[Exercise description]
Print, word for word, only the lines from the one with "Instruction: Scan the" down to the last line of the listing below; no pictures.

====== Provided data ======

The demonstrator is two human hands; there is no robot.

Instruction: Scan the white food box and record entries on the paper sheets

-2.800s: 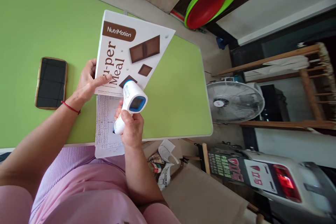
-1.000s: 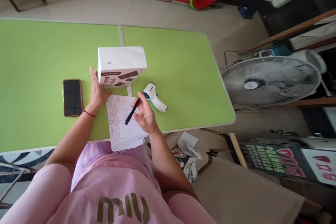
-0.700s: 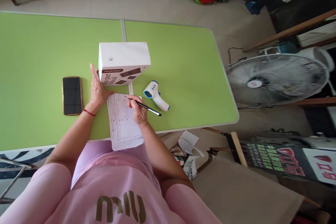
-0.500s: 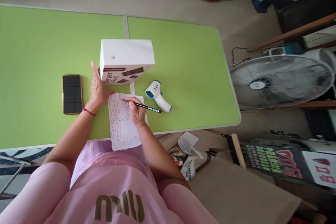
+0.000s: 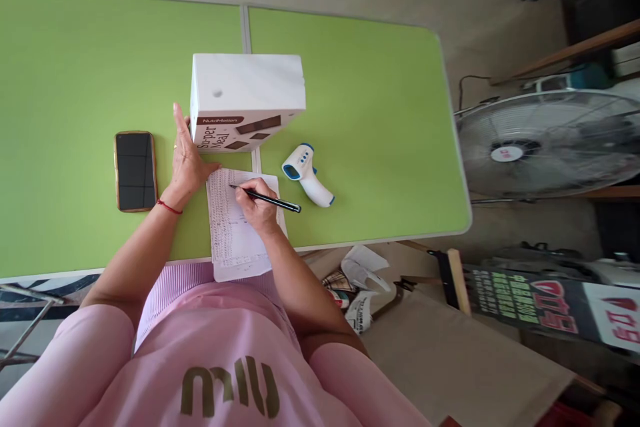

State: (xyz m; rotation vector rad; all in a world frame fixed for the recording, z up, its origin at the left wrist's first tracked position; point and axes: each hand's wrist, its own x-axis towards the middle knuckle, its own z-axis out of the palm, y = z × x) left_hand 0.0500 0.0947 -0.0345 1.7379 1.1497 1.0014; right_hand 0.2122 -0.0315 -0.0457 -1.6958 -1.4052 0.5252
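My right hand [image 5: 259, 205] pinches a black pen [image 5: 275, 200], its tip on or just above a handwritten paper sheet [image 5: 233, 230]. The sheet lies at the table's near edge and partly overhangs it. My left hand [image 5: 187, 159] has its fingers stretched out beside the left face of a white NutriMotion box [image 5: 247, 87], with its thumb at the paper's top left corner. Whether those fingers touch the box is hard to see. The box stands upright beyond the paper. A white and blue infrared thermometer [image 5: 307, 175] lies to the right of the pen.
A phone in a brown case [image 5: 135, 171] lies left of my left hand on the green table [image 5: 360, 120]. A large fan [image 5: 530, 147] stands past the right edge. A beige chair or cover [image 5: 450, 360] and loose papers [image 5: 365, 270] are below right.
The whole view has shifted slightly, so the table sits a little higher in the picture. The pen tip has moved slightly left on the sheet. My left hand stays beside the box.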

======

[Your response]
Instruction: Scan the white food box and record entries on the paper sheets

-2.800s: 
-1.000s: 
-0.700s: 
-0.500s: 
+0.000s: 

State: (xyz m; rotation vector rad; all in a world frame fixed for the recording, z up, its origin at the left wrist's first tracked position; point and axes: each hand's wrist, its own x-axis towards the middle knuckle, its own z-axis out of the palm, y = z × x) left_hand 0.0500 0.0947 -0.0345 1.7379 1.1497 1.0014; right_hand 0.2122 -0.0315 -0.0457 -1.6958 -1.4052 0.5252
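My right hand [image 5: 259, 205] pinches a black pen [image 5: 275, 200], its tip on or just above a handwritten paper sheet [image 5: 233, 230]. The sheet lies at the table's near edge and partly overhangs it. My left hand [image 5: 187, 159] has its fingers stretched out beside the left face of a white NutriMotion box [image 5: 247, 87], with its thumb at the paper's top left corner. Whether those fingers touch the box is hard to see. The box stands upright beyond the paper. A white and blue infrared thermometer [image 5: 307, 175] lies to the right of the pen.
A phone in a brown case [image 5: 135, 171] lies left of my left hand on the green table [image 5: 360, 120]. A large fan [image 5: 530, 147] stands past the right edge. A beige chair or cover [image 5: 450, 360] and loose papers [image 5: 365, 270] are below right.
The whole view has shifted slightly, so the table sits a little higher in the picture. The pen tip has moved slightly left on the sheet. My left hand stays beside the box.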

The exercise has been finished.